4 April 2011Friday was an excellent day both for chamber concerts and for cryptic crosswords. In the evening Dave and I went to hear the San Francisco Chamber Orchestra at Herbst Hall. The first half of the program was pleasant and charming but not terribly exciting — a Vivaldi concerto for guitar and viola d’amore, a set of variations on “Là ci darem” by Beethoven, and a new piece by Gabriela Lena Frank called Inca Dances — all of it played with spirit and delight but none of it very powerful stuff.
But then the second half was Stravinsky’s The Rite of Spring, reorchestrated for a chamber orchestra of 14 players. That turned out to be an astonishing and thrilling experience. The Rite of Spring is a piece I’ve known since studying it in college a quarter of a century ago, but this performance made it all very fresh again, as well as harsh and shocking and brutal and potentially riot-inciting. It was like hearing the piece again for the first time, and I heard a lot in the transparent textures and harmonies that I don’t remember noticing before.
Plus, for those who like their ballet scores accompanied by some choreography, you could watch the two percussionists doing their obviously well-rehearsed dance as they scurried around the back of the stage managing the drums and marimba and all the rest.

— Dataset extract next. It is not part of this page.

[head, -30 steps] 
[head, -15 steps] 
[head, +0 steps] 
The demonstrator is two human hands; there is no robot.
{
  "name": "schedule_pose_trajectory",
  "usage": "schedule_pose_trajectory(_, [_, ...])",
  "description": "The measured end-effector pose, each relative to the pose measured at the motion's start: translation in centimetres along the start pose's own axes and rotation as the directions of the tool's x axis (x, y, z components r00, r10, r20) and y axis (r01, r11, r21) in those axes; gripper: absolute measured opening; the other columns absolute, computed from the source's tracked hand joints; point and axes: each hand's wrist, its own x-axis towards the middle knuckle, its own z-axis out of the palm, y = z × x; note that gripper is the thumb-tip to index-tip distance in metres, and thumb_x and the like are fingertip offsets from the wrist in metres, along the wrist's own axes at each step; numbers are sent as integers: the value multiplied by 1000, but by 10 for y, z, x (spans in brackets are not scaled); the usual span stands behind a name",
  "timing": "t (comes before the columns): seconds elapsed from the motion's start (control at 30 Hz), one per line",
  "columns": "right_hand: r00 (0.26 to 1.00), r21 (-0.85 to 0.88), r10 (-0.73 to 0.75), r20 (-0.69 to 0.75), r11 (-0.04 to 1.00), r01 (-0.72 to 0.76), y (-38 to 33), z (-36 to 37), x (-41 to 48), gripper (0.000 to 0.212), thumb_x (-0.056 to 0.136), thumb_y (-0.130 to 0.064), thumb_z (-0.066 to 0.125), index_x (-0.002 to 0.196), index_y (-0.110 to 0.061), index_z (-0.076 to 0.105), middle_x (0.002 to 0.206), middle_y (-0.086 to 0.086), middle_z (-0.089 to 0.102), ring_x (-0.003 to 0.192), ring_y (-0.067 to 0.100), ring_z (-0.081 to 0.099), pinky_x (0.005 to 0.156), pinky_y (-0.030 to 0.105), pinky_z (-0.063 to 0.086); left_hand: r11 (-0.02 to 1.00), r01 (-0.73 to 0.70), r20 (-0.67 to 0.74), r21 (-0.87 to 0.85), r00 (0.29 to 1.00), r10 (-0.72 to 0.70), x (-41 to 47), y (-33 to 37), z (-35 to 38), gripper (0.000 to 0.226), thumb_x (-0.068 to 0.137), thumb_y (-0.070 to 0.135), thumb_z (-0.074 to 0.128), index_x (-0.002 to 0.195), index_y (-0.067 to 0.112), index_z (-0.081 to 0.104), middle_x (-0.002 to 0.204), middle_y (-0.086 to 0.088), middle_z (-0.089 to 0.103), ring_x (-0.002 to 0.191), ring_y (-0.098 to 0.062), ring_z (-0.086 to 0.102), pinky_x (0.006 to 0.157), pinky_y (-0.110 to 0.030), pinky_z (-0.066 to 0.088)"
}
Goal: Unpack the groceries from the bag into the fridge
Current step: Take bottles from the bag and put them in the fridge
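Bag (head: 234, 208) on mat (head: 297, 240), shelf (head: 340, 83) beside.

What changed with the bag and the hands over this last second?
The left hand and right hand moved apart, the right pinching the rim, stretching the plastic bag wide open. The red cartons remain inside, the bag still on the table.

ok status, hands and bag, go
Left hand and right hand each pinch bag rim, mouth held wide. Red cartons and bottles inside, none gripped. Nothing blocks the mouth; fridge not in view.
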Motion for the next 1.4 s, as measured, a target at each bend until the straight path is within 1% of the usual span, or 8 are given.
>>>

All in all, this may have been the most exciting concert I’ve been to in quite a few months.
Friday’s Listener puzzle, called “Carte Blanche en Tore”, is also my favorite in a while. It’s essentially what in America is called a diagramless puzzle. I love this kind of puzzle, love the process of finding how the words fit together like jigsaw puzzle pieces, though it’s also true that this sort of puzzle also tends to be pretty hard, as you have to solve a fair number of the clues before you can start figuring out how the answers fit together in the grid.
This one is made even trickier because words can go beyond the right and bottom edges of the grid and continue at the left and top (always in the same row or column), which makes the grid topologically equivalent to a torus (doughnut shape).
Around 1:00 in the morning I was thinking that I really should get to bed and continue it in the morning, when I found a way to interlock four entries in such a way that, if they were right, a particular as-yet-unsolved entry would have to include a particular two-letter combination. I looked at the clue and was able to solve it now with the help of the two letters. Now I had five entries interlocking, and with a little more experimenting I got it up to eight. Knowing I had broken into the grid at last, I stayed up to keep chipping away at it and finally finished the grid about 2:00 am. A very satisfying challenge.
Rattle
25 March 2011It’s 6:45 pm, I’m still on my commute home, and I just finished today’s Listener puzzle, “Rattle” by Augeas. Not nearly as hard as it looks at first — I had solved maybe nine clues when I figured out what the quotation and the theme were. (Still haven’t figured out what the title means, but I’m sure it’ll come.)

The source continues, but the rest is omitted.